Source: Tuberomammillary Nucleus

Role: Promotes wakefulness

Targets: Neocortex, Hippocampus, Thalamus, Basal Ganglia, Hypothalamus

Drugs: Antihistamines (-) drowsiness/sleep (Note: newer versions that do not cross the blood-brain barrier lack this effect)

Question 56

Describe the relationship between the spikes/second of Noradrenaline cells and the sleep/wake of a rat.

Answer 56

The activity in the cell is high when the animal is awake and then it declines.

As the cell starts to switch off, it begins to shift into SWS.

It continues to taper off until REM sleep where there is almost NO activity.

Question 57

What is the source and role of acetylcholine in arousal and wakefulness?

Answer 57

Source: Pedunculopontine Tegmental Nucleus (PPTN) and Laterodorsal Tegmental Nucleus (LDTN)

Role: Promotes wakefulness

Targets: Thalamus, Cortex, Basal Ganglia, and Basal Forebrain

Drugs:
Cholinesterase inhibitors (+): Enhance ACh availability (used in Alzheimer’s to improve cognition).

Anticholinergics (-): Reduce ACh activity (cause sedation or impair wakefulness).

Question 58

What happens if you stimulate cholinergic neurons in the ascending reticular activating system?

Answer 58

It produces arousal and wakes the animal up (if it was sleeping ofc).

Question 59

What is the relation to ACh cells and wake, REM and SWS?

Answer 59

High firing during wake and REM

Low firing during SWS.

Question 60

What causes changes in mental states revealed by EEG during sleep?

Answer 60

Changes in mental states revealed by EEG result from changes in communication between the thalamus and cortex.

Question 61

What brainstem inputs do thalamocortical cells receive?

Answer 61

Thalamocortical cells receive brainstem inputs from:

Locus coeruleus (noradrenaline)
Raphe nuclei (serotonin)
Pontine nuclei (cholinergic)

Question 62

What happens when activity in brainstem afferents decreases?

Answer 62

When activity in brainstem afferents decreases:

Thalamic rhythmic bursting occurs.
There is increased synchrony of cortical targets.

Question 63

What does EEG show during sleep (stage 4) and wakefulness?

Answer 63

During sleep (Stage 4):

Synchronous activity of many thalamic and cortical neurons.

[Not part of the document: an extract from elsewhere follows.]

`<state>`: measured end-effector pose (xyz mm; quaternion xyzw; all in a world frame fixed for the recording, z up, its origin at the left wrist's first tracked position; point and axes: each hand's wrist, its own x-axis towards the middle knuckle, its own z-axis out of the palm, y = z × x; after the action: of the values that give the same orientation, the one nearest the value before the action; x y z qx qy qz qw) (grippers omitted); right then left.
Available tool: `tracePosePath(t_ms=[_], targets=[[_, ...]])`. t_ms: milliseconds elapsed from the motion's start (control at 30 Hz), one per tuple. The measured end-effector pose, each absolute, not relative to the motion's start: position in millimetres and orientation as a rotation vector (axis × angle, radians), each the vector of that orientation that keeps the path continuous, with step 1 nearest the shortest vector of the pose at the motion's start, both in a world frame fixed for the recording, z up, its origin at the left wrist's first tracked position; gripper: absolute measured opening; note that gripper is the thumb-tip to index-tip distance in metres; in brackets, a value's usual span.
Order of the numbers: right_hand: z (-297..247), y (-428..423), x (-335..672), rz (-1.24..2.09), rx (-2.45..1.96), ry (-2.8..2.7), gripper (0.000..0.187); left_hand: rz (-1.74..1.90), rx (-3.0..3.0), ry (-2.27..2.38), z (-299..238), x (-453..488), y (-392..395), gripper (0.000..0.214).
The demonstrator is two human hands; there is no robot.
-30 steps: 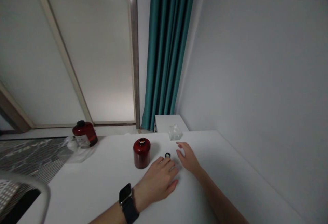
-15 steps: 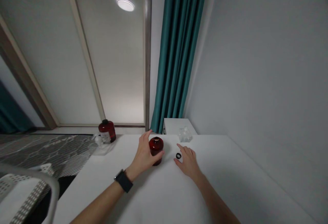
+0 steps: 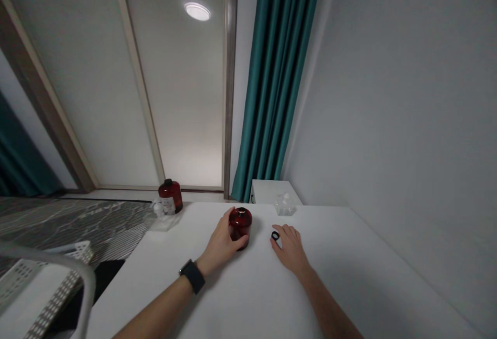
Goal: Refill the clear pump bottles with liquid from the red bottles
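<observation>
An uncapped dark red bottle (image 3: 241, 221) stands upright on the white table (image 3: 240, 292). My left hand (image 3: 222, 241), with a dark watch on its wrist, curves round the bottle's left side, thumb across the front and fingers behind. To the right, my right hand (image 3: 289, 247) has its thumb and index finger on the small round black cap (image 3: 275, 235), whose pale inside faces up. Its other fingers lie curled beside them. Behind this hand sits a crumpled clear plastic bag (image 3: 284, 204).
Another red bottle (image 3: 171, 196), with a black cap and a label, stands at the far left corner beside clear plastic wrapping (image 3: 163, 221). A white perforated basket (image 3: 50, 287) and a grey curved tube (image 3: 88, 287) are at left. A wall (image 3: 407, 147) borders the right side.
My left hand has closed in on the bottle. My right thumb and index finger have come together on the black cap. The view has shifted slightly left.
</observation>
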<state>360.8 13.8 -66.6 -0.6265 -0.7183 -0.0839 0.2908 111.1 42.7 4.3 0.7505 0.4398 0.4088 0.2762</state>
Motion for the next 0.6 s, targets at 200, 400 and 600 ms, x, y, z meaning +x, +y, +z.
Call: tracePosePath(t_ms=[200, 400, 600], targets=[[-65.9, 13.2, 361.5, -0.182, -1.619, -1.923, 0.022, 1.060, 1.989, 1.103, 10.4, 92.4, 21.5, 0.082], [-57.4, 14.3, 359.1, -0.097, -1.543, -1.847, 0.025, 1.035, 1.997, 1.061, 11.9, 74.5, 2.6, 0.083], [-33.7, 17.8, 323.6, 0.035, -1.397, -1.755, 0.021, 1.096, 2.057, 1.001, -2.4, 70.0, -2.8, 0.085]])
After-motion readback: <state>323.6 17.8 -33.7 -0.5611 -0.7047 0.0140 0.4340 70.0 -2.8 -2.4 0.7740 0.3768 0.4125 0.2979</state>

Appears as high amplitude slow waves (delta activity).

During wakefulness:

Asynchronous activity across thalamic and cortical neurons.

Appears as alpha and beta activity.

Question 64

What does EEG measure (during sleep research) and how does it differ during sleep and wakefulness?

Answer 64

EEG measures: Communication from the thalamus to the cortex, recording groups of cortical cells switching on or off.

During sleep: Thalamic cells rhythmically switch on and off, creating synchronous slow waves.

During wakefulness: Thalamic cells stop rhythmic switching and instead respond to sensory information they are tuned to, resulting in asynchronous activity.